Your assignment:
Even the shortest line counts, so transcribe all the data exactly.
Given information below:
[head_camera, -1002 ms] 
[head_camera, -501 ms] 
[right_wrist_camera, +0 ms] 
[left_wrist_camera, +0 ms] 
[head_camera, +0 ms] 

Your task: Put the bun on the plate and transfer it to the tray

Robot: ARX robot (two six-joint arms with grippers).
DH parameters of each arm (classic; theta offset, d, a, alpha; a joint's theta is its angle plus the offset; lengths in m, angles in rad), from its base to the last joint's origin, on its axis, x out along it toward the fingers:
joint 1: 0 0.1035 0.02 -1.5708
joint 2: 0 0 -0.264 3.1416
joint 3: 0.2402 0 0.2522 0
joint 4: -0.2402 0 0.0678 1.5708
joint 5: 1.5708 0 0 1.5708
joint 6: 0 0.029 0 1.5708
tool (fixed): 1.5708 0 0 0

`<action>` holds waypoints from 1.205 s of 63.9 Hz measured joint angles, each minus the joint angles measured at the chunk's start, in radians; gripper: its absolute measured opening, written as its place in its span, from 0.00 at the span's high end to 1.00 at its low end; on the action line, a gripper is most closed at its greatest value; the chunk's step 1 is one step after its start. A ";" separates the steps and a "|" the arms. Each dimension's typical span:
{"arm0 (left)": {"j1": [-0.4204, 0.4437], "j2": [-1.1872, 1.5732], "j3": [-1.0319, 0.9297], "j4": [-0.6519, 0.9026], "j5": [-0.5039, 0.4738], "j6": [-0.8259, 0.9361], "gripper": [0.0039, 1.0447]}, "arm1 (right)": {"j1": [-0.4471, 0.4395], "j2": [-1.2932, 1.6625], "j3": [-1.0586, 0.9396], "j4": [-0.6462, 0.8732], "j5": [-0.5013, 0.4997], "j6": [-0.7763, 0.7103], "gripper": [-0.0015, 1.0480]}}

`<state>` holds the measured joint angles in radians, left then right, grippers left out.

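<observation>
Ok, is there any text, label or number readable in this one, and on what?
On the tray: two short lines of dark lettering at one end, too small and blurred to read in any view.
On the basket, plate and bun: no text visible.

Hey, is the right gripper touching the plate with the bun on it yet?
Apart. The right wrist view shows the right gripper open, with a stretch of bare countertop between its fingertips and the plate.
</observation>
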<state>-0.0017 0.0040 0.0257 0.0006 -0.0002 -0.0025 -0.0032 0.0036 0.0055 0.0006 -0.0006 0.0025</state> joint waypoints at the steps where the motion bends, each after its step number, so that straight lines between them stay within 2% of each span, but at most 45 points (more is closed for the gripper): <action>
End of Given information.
Written response:
[head_camera, -1002 ms] 
[head_camera, -501 ms] 
[right_wrist_camera, +0 ms] 
[left_wrist_camera, +0 ms] 
[head_camera, +0 ms] 

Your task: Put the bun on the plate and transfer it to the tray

Robot: ARX robot (two six-joint arms with grippers).
DH parameters of each arm (classic; theta offset, d, a, alpha; a joint's theta is its angle plus the offset; lengths in m, angles in rad), from its base to the last joint's origin, on its axis, x out along it toward the fingers:
joint 1: 0 0.1035 0.02 -1.5708
joint 2: 0 0 -0.264 3.1416
joint 3: 0.2402 0 0.2522 0
joint 4: -0.2402 0 0.0678 1.5708
joint 5: 1.5708 0 0 1.5708
joint 6: 0 0.029 0 1.5708
tool (fixed): 1.5708 0 0 0

`<action>` holds waypoints from 1.205 s of 63.9 Hz measured joint angles, each minus the joint angles measured at the chunk's start, in radians; gripper: its absolute measured opening, written as its place in its span, from 0.00 at the span's high end to 1.00 at its low end; on the action line, a gripper is most closed at its greatest value; the chunk's step 1 is one step after its start. A ";" separates the steps and a "|" the arms. Each dimension's typical span:
{"arm0 (left)": {"j1": [-0.4204, 0.4437], "j2": [-1.1872, 1.5732], "j3": [-1.0319, 0.9297], "j4": [-0.6519, 0.9026], "j5": [-0.5039, 0.4738], "j6": [-0.8259, 0.9361], "gripper": [0.0039, 1.0447]}, "arm1 (right)": {"j1": [-0.4471, 0.4395], "j2": [-1.2932, 1.6625], "j3": [-1.0586, 0.9396], "j4": [-0.6462, 0.8732], "j5": [-0.5013, 0.4997], "j6": [-0.7763, 0.7103], "gripper": [-0.0015, 1.0480]}}

`<state>` holds the measured joint angles in radians, left then right, grippers left out.

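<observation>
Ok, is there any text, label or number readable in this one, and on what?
On the tray: two short lines of dark lettering at one end, too small and blurred to read in any view.
On the basket, plate and bun: no text visible.

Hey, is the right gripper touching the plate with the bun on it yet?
Apart. The right wrist view shows the right gripper open, with a stretch of bare countertop between its fingertips and the plate.
</observation>
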<state>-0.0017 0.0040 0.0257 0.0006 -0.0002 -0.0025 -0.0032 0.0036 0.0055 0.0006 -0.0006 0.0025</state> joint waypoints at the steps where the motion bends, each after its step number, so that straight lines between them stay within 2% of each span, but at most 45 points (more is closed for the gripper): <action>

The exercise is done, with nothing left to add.